A $2.5 Billion Opportunity Is Building Behind India’s Data Centres

Cooling is becoming the critical backbone of data centres, determining efficiency, uptime, and the ability to handle high-density AI workloads. With India’s data centre capacity rapidly expanding, thermal management is emerging as a $2–2.5 billion opportunity, driven by the shift from traditional air cooling to advanced solutions like liquid cooling.
We talk about data centers in terms of power and compute. How many megawatts are available? How many GPUs can fit in a rack?
But power alone is not enough. It is only half the story. The other half, often invisible to outsiders, is cooling.
Cooling determines whether that power can be used effectively. It determines whether racks run at 100% utilization or throttle under thermal stress. And as AI workloads drive heat densities far beyond historical norms, cooling is moving from engineering detail to boardroom issue.
Let’s break it down.
For a long time, cooling was treated as a background layer inside the data centre stack. Necessary, but not strategic. That mindset is now changing. As AI clusters become denser, as hyperscalers build larger campuses, and as uptime requirements become stricter, cooling is becoming one of the most important enabling layers of digital infrastructure.
That is why the next big opportunity in India’s data-centre story may not be only the data centre itself. It may be the cooling ecosystem behind it.
India’s growth here is now too big to ignore. According to the government, India’s data-centre capacity has increased from about 375 MW in 2020 to around 1,500 MW by 2025. Colliers estimates installed capacity at 1,263 MW as of April 2025 and expects it to cross 4,500 MW by 2030, with $20 to $25 billion of investment likely over the next 5 to 6 years.
That means India is not just adding servers.
It is adding an entire thermal management opportunity behind those servers.
And this is exactly where cooling becomes a serious theme.
A recent Financial Express report said India’s data-centre capacity has expanded about fourfold since 2020 to roughly 1.5 GW and could reach 3 to 3.5 GW in 4 to 5 years. Based on that scale-up, S&P Global Ratings estimated cooling and thermal management alone could become a $2 billion to $2.5 billion capex opportunity.
This is where the biggest value migration may happen.
Because the cooling market is not just about selling more machines. It is about selling more sophisticated systems.
In lower-density environments, traditional air cooling can still do the job. But in AI-heavy environments, the requirement is shifting toward solutions that can handle far greater heat intensity without compromising efficiency. This is why liquid cooling is becoming one of the most-watched segments in the market. It is not replacing air overnight, but it is clearly becoming the premium growth layer of next-generation data centre infrastructure.
List of Companies to track in the Data Centre Cooling theme
Blue Star Ltd: Blue Star is one of the more direct names here.

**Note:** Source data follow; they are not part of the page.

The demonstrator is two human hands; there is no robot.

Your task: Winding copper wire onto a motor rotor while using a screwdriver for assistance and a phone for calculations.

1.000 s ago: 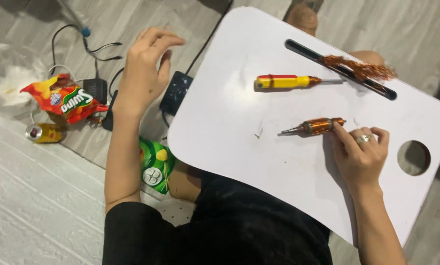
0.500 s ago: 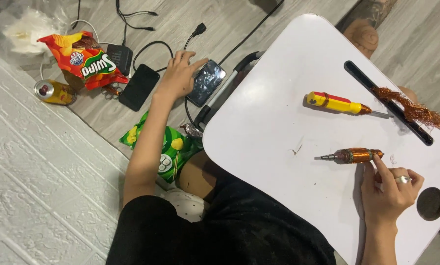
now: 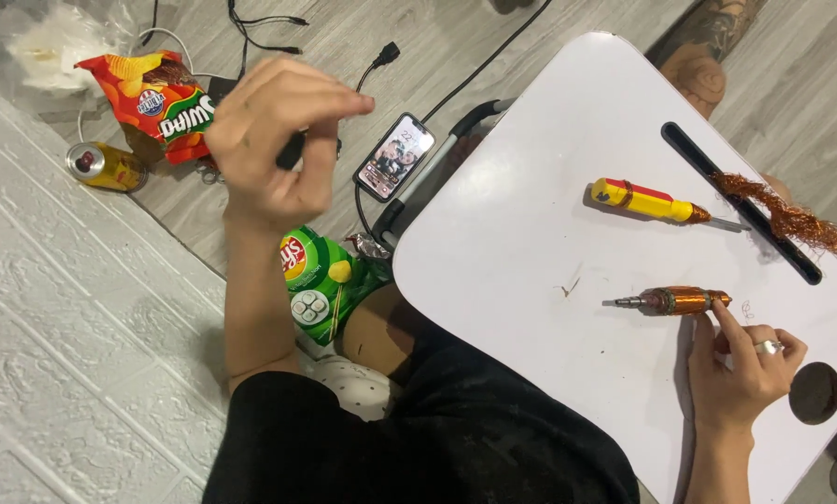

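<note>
Your right hand (image 3: 738,369) rests on the white lap table (image 3: 530,243), grip loose, index fingertip touching the copper-wound rotor (image 3: 677,301) so it doesn't roll; not pinching it. Rotor lies flat near the table's right edge, shaft pointing left. Your left hand (image 3: 274,140) hangs raised over the floor, left of the table, fingers curled around something dark, can't tell what. Yellow-red screwdriver (image 3: 647,200) lies farther away, stripped copper wire (image 3: 782,213) by the slot. Phone (image 3: 395,156) on the floor.
</note>
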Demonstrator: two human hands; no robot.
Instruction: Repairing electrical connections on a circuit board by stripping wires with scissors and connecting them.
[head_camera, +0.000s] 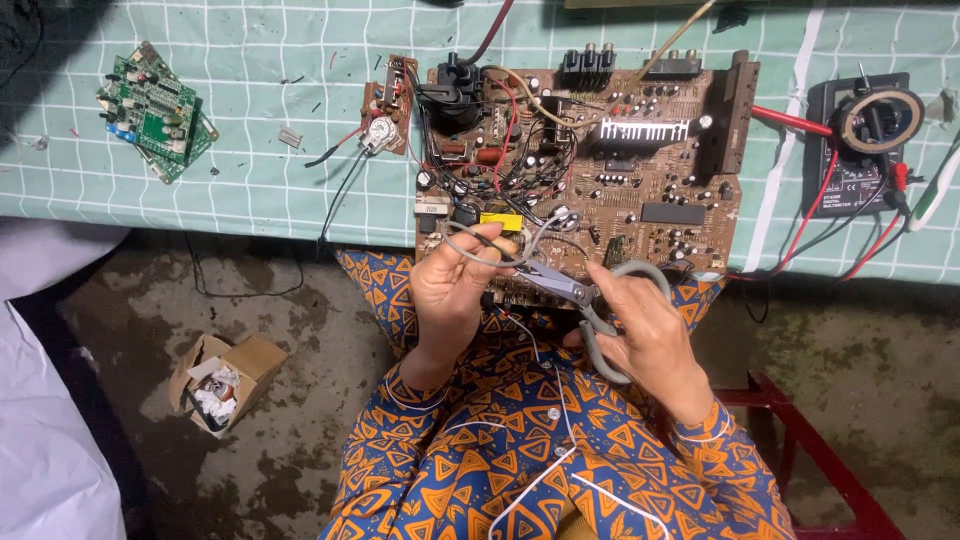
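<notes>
A large brown circuit board (640, 150) crowded with components hangs over the near edge of the table. Below it, my left hand (452, 290) pinches a grey wire (470, 250) that loops up toward the board. My right hand (645, 330) holds grey-handled scissors (570, 288), their blades pointing left toward the wire at my left fingertips. Both hands hover over my lap, which is covered in orange and blue patterned cloth (500, 470).
A green checked cloth (250, 150) covers the table. A small green circuit board (155, 110) lies at far left, a small brown board (390, 100) left of centre, a black multimeter (862, 140) with red leads at right. A cardboard box (225, 380) sits on the floor; a red frame (800, 440) at lower right.
</notes>
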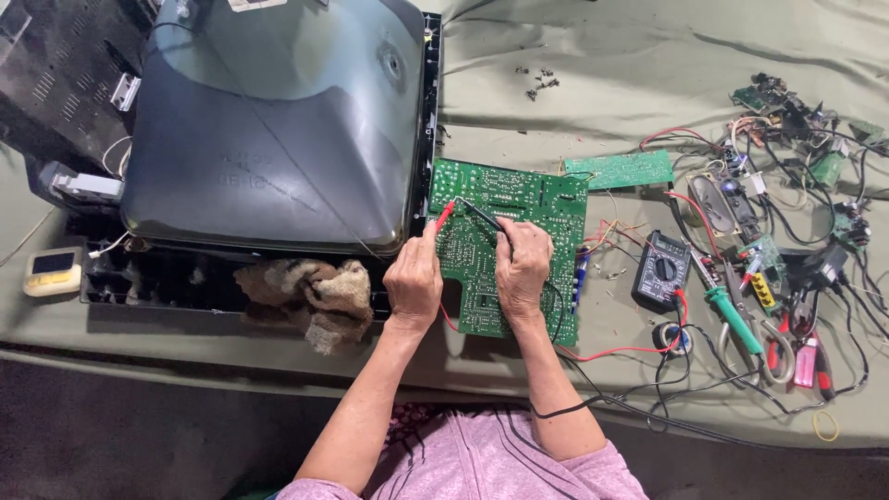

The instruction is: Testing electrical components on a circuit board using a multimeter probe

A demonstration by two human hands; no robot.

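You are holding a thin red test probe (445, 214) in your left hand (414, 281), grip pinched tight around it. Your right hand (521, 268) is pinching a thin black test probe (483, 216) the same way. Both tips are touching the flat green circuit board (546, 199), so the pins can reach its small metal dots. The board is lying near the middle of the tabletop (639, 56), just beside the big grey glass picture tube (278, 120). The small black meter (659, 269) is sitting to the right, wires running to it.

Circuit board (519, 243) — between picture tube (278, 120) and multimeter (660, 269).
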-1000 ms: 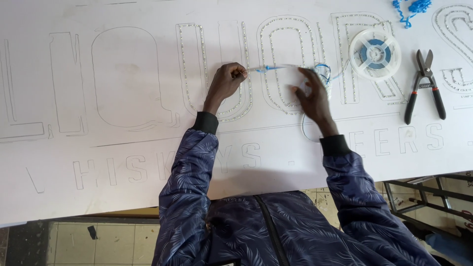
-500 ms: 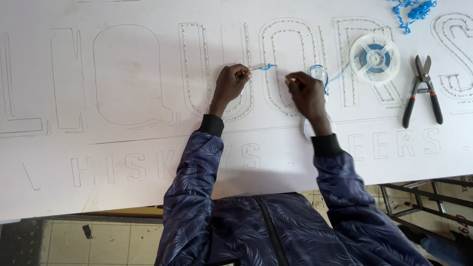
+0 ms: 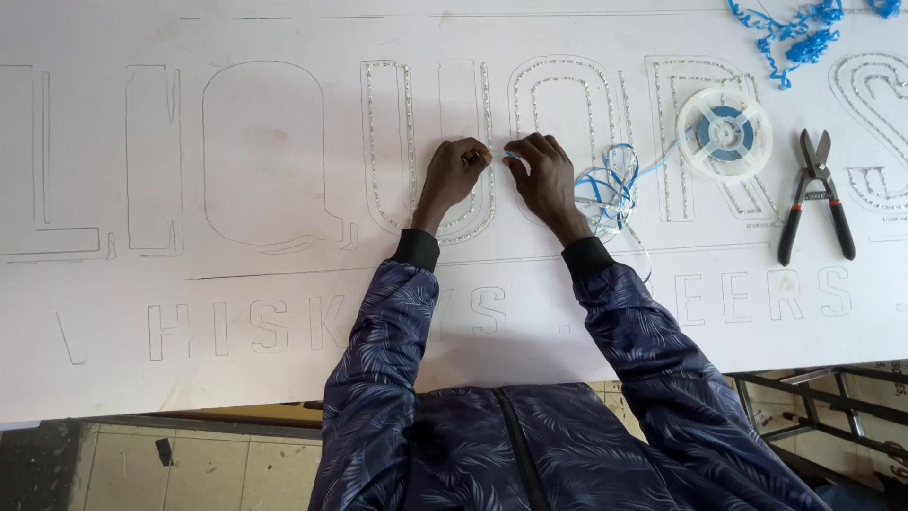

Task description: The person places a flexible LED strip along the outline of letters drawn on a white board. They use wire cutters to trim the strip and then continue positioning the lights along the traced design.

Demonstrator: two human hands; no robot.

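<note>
While both hands, left hand (image 3: pixel 452 175) and right hand (image 3: pixel 544 175), pinch a thin strip (image 3: pixel 498 153), the reel (image 3: pixel 724 133) lies right of them, pliers (image 3: pixel 813 194) beyond.

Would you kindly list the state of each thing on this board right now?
left hand: pinching the strip
right hand: pinching the strip
strip: held between both hands, short stretch visible
reel: lying flat, partly unwound
blue backing tape: loose, tangled beside right hand
snips: lying flat, untouched
white board: flat, outlined letters partly lined
</note>
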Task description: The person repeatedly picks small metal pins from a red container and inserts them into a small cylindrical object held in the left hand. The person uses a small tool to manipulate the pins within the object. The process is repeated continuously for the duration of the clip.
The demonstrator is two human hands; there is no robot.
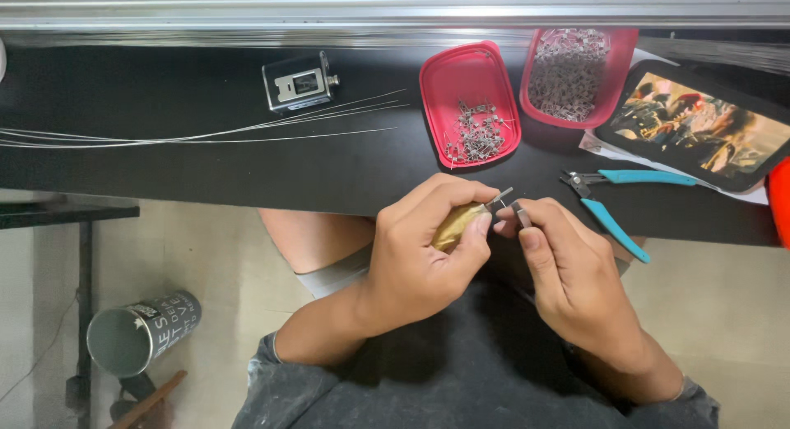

It is already strong in central air-conditioning, chillers and commercial cooling, which makes it relevant as data centre cooling demand rises. Its strength is not just equipment, but system design and project execution.
Voltas Ltd: Voltas is seen mainly as a room-AC company, but its projects business also matters. Management has identified data centres and district cooling as key opportunities, where the company can participate through chillers, piping, ducting and broader MEP execution.
Amber Enterprises Ltd: Amber is more of a manufacturing ecosystem play than a front-end cooling brand. As India localises more of the cooling supply chain, demand for components, assemblies and specialized subsystems can rise, which makes Amber an indirect but important player.
Aeroflex Industries Ltd: Aeroflex is an interesting niche entrant. It has entered high-performance liquid cooling solutions for data centres and has already made its first commercial dispatch of flow-control components and skid assemblies. This gives it exposure to a more specialized part of the market.
KSB Ltd: KSB is a second-order play on this theme. As liquid cooling and circulating thermal systems grow, pumps become critical, and KSB has already indicated data centres as an opportunity across multiple pump categories, including cooling pumps.
KRN Heat Exchanger Ltd: KRN sits in the component layer of the story. Heat exchangers are a key part of thermal management, so while it is not a direct data centre cooling company, it can benefit as cooling infrastructure demand expands.
Thermax Ltd: Thermax brings process engineering and energy-system capability. As data centre cooling becomes more integrated with efficiency and sustainability goals.
Shree Refrigerations Ltd: The company tied up with Smardt Chillers to sell, install, and service oil-free chillers for Indian data centres through its subsidiary Trezor Technologies. Management said this vertical could become 10 to 15% of revenue over three years.
📌Disclaimer: Not a buy/sell recommendation. For educational purposes only. Do your own research.